> **Problem details**
Lines holding the word "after" are the ones to copy from the data below.
───
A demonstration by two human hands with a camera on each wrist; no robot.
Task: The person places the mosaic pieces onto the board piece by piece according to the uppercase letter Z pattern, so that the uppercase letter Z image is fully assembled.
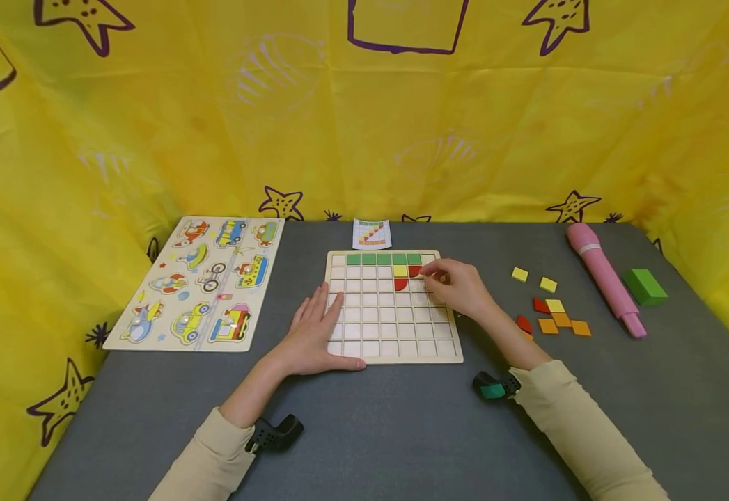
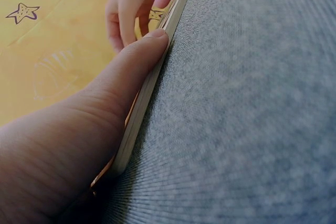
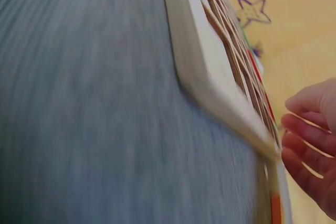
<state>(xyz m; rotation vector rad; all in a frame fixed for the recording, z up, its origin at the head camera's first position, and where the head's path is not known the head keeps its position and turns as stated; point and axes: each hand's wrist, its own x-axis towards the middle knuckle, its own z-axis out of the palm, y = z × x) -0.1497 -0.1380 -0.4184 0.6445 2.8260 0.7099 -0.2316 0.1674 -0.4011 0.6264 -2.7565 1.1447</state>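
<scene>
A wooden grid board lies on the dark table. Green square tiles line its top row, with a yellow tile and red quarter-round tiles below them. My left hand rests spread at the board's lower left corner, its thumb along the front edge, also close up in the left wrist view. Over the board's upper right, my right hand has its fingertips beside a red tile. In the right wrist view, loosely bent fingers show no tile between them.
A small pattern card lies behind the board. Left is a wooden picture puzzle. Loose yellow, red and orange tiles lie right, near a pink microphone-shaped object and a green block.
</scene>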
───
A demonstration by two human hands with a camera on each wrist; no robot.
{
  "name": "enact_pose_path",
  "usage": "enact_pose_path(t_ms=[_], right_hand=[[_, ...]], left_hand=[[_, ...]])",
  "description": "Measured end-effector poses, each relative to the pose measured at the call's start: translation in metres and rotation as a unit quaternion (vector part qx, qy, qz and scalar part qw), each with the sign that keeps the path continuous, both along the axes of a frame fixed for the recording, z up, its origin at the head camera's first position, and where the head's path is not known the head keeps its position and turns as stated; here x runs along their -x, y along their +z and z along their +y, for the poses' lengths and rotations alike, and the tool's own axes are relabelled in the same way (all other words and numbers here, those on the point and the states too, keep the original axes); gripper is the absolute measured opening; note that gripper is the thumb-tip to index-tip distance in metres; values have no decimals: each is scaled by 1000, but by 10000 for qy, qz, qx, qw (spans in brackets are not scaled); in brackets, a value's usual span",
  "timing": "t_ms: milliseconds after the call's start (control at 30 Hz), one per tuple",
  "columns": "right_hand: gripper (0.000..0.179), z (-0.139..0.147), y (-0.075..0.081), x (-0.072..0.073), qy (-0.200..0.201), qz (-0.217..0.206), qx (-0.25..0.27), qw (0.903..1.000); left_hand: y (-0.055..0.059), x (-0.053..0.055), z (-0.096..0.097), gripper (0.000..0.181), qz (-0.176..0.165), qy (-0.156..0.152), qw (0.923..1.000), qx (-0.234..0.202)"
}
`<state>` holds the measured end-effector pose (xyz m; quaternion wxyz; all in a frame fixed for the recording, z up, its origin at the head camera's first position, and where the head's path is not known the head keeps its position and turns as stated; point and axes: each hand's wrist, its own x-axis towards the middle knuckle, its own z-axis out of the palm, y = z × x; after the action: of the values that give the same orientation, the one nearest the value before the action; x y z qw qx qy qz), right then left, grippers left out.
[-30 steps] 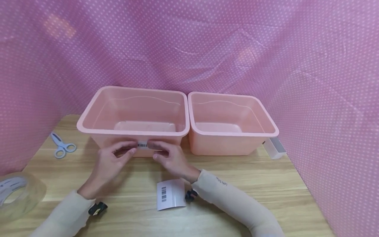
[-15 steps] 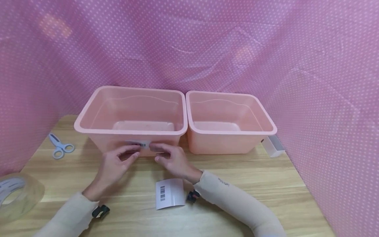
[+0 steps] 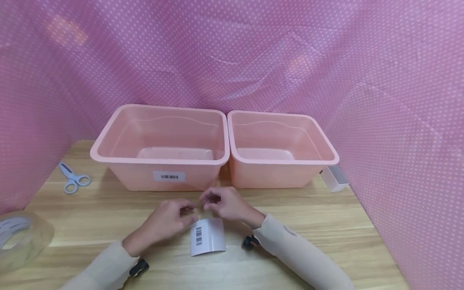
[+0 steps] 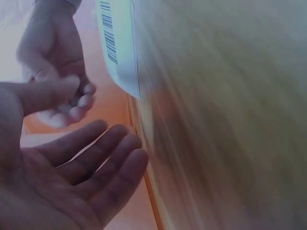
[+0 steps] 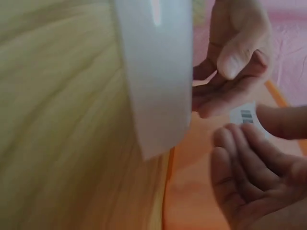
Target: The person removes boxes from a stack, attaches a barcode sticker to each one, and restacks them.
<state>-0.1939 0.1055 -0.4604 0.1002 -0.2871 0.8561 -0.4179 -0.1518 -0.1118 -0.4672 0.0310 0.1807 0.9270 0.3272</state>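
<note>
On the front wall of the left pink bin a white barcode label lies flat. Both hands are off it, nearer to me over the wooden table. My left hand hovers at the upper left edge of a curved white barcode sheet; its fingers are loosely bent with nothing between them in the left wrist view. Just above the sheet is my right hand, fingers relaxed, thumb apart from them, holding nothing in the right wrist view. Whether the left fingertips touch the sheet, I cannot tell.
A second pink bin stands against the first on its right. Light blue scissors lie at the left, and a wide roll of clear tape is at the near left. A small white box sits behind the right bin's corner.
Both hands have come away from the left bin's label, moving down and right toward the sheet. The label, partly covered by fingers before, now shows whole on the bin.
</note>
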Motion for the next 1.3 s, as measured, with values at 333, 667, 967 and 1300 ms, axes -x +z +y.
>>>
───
> **Exercise output**
  "timing": "t_ms: milliseconds after the call's start (control at 30 Hz), one per tuple",
`<state>` holds the measured end-effector pose (xyz m; quaternion wxyz; all in a frame fixed for the recording, z up, its origin at the head camera's first position, and where the head's path is not known the head keeps its position and turns as stated; point and axes: each hand's wrist, its own x-axis towards the middle knuckle, its own z-axis out of the palm, y = z × x; after the action: of the values that give the same orientation, the one nearest the value before the action; x y z qw qx qy qz), right then left, grippers left out.

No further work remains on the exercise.